• [WHAT YOU NEED TO DO]: Among the lines of data below, reproduce only those from the one with "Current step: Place" through the one with "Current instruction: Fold", exactly as they stand, both ends included.

• [DATA FOR REVIEW]:
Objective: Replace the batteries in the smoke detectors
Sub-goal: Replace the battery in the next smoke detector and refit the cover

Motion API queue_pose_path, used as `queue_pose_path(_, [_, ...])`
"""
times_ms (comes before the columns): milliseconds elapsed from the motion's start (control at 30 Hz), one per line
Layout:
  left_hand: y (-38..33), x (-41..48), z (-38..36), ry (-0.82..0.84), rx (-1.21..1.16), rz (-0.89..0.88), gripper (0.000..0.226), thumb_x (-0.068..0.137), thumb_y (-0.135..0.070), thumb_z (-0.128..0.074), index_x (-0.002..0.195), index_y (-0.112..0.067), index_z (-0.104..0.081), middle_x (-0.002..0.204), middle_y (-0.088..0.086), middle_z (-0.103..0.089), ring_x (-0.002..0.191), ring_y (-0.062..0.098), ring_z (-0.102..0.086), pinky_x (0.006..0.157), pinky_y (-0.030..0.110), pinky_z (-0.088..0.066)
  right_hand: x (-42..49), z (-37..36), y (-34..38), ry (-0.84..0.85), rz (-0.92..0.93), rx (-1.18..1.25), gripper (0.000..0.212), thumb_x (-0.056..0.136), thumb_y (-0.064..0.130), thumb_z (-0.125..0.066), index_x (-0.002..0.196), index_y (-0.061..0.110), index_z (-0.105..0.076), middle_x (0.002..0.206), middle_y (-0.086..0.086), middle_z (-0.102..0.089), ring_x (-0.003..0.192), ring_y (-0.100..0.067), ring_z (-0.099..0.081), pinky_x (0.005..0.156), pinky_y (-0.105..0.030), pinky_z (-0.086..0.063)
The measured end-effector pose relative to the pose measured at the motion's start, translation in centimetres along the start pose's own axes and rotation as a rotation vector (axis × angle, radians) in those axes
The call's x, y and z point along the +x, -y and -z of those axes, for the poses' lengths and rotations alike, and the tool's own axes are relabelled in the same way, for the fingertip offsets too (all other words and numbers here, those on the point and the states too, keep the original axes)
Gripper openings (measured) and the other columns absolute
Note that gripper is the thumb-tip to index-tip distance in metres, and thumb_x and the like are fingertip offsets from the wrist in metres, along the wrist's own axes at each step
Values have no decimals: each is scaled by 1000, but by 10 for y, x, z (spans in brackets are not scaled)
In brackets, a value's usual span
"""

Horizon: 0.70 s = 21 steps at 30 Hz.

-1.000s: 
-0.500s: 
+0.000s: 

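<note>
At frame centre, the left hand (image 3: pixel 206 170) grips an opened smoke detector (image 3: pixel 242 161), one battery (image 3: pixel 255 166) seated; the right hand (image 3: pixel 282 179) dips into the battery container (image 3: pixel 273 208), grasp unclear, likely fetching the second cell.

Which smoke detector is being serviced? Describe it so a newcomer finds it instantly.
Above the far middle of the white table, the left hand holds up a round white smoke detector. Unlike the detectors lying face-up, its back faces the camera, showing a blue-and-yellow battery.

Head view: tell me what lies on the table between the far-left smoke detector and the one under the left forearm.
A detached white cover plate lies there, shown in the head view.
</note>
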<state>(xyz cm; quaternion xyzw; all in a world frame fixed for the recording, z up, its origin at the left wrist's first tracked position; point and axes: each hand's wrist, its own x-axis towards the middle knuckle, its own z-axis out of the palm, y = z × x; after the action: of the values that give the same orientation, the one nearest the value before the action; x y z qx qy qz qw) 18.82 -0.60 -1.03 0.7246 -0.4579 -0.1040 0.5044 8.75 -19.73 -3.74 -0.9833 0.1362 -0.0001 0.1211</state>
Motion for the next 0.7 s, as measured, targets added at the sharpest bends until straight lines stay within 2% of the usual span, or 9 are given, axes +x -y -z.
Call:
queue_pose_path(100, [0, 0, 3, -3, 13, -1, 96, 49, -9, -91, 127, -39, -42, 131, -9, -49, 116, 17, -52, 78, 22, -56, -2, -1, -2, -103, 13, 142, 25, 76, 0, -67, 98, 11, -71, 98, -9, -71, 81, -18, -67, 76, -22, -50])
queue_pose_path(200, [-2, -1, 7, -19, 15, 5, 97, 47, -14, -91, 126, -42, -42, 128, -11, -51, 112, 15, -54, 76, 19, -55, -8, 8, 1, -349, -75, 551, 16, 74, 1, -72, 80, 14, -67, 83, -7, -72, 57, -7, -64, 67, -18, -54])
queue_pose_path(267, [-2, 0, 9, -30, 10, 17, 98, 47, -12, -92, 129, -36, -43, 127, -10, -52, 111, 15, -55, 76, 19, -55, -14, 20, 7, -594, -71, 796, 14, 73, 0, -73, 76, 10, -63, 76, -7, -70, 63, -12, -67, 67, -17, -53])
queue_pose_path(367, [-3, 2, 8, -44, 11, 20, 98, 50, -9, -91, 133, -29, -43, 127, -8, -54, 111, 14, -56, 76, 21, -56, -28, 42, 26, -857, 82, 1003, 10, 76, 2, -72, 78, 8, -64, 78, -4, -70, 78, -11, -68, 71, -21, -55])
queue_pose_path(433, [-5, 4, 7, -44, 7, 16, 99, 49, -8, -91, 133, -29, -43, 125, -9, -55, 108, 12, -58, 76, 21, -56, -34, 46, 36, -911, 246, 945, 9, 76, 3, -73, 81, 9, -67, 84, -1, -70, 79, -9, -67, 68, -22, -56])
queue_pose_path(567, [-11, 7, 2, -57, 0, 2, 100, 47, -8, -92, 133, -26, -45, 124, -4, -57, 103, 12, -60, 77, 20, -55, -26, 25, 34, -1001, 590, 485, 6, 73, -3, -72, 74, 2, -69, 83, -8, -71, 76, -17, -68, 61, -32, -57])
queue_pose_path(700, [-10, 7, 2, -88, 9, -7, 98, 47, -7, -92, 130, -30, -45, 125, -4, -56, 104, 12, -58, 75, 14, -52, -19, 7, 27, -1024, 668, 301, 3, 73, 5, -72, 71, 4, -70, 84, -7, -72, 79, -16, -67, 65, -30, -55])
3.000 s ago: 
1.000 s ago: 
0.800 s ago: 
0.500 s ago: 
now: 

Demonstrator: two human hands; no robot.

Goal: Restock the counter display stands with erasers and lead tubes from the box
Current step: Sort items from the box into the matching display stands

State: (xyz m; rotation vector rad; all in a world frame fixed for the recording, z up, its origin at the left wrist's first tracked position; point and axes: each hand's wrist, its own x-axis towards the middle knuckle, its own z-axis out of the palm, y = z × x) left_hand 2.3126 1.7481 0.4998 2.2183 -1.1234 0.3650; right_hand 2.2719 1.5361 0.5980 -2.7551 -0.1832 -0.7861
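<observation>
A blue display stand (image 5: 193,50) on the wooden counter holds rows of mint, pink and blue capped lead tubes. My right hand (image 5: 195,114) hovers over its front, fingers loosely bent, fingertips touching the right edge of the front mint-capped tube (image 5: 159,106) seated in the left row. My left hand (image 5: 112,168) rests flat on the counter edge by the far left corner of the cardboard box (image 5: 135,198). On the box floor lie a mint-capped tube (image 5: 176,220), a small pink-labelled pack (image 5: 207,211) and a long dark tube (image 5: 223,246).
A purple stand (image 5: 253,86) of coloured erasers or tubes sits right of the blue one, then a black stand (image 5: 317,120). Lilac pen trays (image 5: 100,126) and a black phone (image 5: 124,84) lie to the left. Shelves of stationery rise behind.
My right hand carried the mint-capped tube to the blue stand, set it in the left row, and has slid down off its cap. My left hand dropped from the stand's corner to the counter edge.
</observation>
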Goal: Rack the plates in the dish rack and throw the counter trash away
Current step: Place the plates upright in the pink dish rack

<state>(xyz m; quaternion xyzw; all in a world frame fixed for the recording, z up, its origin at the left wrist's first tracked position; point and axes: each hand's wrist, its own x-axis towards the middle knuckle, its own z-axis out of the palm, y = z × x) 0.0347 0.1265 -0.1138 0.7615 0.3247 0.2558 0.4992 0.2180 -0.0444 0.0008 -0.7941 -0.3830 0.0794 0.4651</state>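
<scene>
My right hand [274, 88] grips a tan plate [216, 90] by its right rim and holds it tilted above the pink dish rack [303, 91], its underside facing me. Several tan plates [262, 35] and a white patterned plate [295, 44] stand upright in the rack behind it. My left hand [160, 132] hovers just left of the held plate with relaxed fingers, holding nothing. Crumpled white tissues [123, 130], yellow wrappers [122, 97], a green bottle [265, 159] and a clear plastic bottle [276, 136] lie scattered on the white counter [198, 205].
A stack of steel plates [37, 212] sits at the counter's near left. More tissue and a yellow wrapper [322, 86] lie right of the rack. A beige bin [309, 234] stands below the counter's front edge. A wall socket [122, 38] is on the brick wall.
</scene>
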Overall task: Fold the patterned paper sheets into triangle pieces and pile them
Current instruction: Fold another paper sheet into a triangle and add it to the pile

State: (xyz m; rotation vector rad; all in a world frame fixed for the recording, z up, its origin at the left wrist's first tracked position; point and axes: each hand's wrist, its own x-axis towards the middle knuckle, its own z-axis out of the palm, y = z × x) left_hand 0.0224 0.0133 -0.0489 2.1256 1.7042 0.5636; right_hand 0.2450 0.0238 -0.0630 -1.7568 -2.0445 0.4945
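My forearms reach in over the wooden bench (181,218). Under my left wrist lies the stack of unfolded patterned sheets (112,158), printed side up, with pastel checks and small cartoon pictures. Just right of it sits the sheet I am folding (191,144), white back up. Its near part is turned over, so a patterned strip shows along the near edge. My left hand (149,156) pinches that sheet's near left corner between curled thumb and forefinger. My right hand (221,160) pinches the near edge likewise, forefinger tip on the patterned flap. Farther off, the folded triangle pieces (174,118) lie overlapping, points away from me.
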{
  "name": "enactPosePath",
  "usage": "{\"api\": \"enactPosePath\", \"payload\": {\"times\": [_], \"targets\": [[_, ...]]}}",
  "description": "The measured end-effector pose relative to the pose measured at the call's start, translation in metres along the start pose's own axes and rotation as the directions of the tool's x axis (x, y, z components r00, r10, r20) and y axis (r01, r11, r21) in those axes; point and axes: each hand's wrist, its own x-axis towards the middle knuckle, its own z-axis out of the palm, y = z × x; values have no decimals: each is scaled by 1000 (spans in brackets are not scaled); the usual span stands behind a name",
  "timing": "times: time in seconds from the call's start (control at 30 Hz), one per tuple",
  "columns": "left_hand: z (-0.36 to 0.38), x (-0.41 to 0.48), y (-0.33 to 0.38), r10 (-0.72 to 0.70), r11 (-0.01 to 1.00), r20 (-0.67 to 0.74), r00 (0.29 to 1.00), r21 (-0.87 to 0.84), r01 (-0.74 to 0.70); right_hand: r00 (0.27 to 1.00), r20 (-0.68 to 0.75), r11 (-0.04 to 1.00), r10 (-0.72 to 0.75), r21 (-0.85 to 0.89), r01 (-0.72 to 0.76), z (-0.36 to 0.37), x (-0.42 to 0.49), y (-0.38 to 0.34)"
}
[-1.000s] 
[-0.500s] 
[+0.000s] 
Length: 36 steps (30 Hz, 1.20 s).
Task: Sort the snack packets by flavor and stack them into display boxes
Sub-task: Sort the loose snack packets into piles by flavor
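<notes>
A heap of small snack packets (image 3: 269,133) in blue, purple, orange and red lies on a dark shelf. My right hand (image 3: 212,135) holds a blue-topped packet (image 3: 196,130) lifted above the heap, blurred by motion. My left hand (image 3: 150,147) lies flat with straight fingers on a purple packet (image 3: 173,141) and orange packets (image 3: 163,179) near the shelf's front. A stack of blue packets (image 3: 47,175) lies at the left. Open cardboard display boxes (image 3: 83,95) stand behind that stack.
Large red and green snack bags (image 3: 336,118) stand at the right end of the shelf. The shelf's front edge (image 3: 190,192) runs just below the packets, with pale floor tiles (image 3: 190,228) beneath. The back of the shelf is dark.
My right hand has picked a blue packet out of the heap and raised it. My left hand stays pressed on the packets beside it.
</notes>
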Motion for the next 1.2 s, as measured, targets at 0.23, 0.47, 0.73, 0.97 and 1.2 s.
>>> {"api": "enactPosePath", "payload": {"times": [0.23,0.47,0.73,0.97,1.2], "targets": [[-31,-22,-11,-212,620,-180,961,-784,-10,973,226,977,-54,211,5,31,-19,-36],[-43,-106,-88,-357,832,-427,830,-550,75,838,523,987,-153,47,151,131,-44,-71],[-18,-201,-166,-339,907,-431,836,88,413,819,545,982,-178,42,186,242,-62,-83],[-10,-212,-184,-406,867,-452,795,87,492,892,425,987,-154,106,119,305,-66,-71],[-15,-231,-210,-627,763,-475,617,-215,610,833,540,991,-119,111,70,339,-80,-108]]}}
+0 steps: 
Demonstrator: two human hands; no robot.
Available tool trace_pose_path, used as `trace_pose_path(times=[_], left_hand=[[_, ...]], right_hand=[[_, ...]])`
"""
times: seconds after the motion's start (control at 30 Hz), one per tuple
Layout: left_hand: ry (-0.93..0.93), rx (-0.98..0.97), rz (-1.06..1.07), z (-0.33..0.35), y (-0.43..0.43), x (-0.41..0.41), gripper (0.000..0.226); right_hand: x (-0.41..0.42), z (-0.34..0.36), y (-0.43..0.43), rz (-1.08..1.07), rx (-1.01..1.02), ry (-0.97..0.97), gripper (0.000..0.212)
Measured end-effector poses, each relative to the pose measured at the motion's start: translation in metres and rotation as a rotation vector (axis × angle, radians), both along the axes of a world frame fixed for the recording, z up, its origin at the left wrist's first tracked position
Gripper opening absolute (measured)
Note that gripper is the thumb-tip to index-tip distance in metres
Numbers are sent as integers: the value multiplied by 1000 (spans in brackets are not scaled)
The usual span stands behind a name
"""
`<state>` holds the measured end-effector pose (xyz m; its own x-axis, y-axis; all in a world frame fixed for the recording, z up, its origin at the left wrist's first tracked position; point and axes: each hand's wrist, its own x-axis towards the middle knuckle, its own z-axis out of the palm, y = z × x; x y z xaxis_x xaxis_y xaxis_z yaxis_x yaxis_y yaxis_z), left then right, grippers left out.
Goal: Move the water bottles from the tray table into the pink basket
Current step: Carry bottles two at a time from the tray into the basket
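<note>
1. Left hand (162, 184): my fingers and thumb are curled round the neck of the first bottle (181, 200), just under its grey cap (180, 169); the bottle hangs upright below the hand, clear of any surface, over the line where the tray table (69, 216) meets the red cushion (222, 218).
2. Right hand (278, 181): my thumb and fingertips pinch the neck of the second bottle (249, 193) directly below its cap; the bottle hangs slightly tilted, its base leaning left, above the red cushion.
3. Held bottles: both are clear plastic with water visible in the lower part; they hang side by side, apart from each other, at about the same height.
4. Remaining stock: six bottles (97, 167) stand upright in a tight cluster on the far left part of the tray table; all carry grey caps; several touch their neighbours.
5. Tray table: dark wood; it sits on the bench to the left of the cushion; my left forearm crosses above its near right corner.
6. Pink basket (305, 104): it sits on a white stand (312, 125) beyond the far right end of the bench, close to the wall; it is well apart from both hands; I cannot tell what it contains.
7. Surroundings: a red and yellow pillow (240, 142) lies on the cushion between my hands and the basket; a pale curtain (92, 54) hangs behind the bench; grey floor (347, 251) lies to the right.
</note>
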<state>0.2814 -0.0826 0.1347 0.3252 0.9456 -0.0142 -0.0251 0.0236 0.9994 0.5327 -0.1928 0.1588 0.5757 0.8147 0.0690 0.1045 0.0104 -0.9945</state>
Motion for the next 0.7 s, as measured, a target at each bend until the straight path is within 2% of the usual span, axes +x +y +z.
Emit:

• [SOLUTION TO THE EXERCISE]:
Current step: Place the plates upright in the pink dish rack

<state>(xyz m; quaternion xyzw; all in a world frame fixed for the recording, z up, its origin at the left wrist's first tracked position; point and axes: each hand's wrist, its own x-axis towards the middle knuckle, its own z-axis out of the palm, y = z × x) 0.0347 0.1265 -0.1138 0.7615 0.3247 0.2558 0.4992 0.2180 -0.0444 0.0008 -0.7941 -0.3830 0.0794 0.4651</state>
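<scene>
My right hand [274, 88] grips a tan plate [216, 90] by its right rim and holds it tilted above the pink dish rack [303, 91], its underside facing me. Several tan plates [262, 35] and a white patterned plate [295, 44] stand upright in the rack behind it. My left hand [160, 132] hovers just left of the held plate with relaxed fingers, holding nothing. Crumpled white tissues [123, 130], yellow wrappers [122, 97], a green bottle [265, 159] and a clear plastic bottle [276, 136] lie scattered on the white counter [198, 205].
A stack of steel plates [37, 212] sits at the counter's near left. More tissue and a yellow wrapper [322, 86] lie right of the rack. A beige bin [309, 234] stands below the counter's front edge. A wall socket [122, 38] is on the brick wall.
</scene>
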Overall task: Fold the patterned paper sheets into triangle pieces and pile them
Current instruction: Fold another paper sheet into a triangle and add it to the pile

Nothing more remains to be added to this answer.